What you have to do: Pictures stay out of the output. Return exactly the lines below from the one with "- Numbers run" down to the one with "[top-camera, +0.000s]", both included, and nothing more.

Stored data:
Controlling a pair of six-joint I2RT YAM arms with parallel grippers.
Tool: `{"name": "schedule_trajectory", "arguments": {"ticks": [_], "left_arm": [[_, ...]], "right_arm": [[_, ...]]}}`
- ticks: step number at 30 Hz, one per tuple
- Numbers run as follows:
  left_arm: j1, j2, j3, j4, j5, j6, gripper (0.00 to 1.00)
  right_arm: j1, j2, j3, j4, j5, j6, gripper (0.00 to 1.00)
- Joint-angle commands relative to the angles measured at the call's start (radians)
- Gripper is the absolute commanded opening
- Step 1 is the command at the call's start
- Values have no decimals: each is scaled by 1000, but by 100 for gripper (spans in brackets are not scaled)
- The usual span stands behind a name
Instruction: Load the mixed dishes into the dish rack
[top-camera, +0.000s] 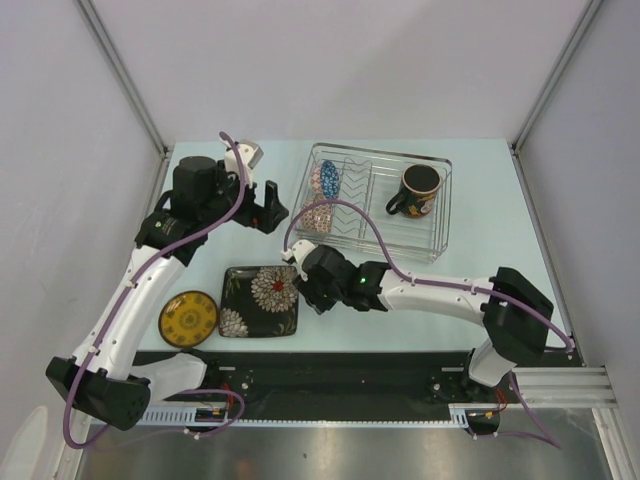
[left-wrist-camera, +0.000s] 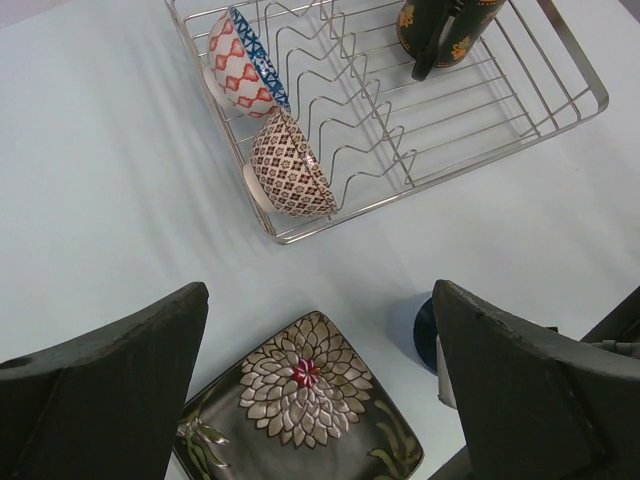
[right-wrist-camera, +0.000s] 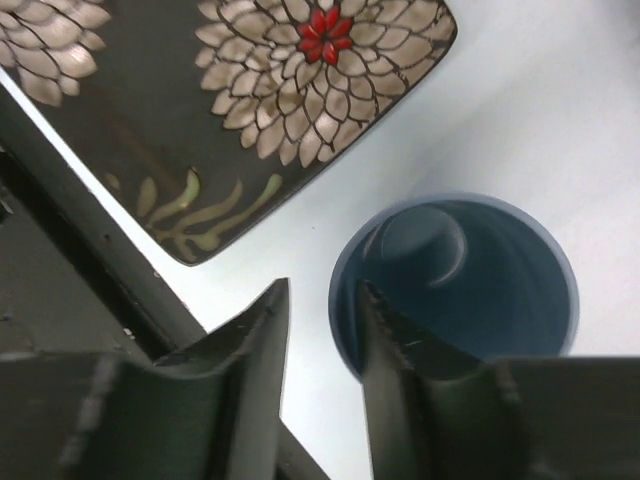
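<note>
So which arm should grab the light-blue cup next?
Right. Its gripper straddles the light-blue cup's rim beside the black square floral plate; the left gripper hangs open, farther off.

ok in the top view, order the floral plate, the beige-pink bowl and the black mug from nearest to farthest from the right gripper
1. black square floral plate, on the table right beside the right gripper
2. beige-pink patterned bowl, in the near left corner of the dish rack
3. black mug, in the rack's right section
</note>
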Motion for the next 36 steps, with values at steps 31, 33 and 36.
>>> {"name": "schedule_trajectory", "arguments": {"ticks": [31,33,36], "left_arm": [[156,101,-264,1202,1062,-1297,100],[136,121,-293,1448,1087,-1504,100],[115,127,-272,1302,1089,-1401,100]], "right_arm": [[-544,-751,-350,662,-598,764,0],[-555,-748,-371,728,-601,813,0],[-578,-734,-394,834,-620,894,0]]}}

Worked solution:
- Numbers run as follows:
  left_arm: j1, j2, j3, j4, j5, j6, gripper (0.00 to 1.00)
  right_arm: j1, j2, j3, j4, j5, j6, gripper (0.00 to 1.00)
- Joint-angle commands relative to the angles measured at the call's start (radians)
- Gripper is the absolute commanded opening
- Step 1 is the command at the call's start
- Values have no decimals: each is scaled by 1000, but by 100 for gripper (spans in brackets are not scaled)
- The usual span stands behind a name
Instruction: Load the mixed dishes into the dish rack
[top-camera, +0.000s] 

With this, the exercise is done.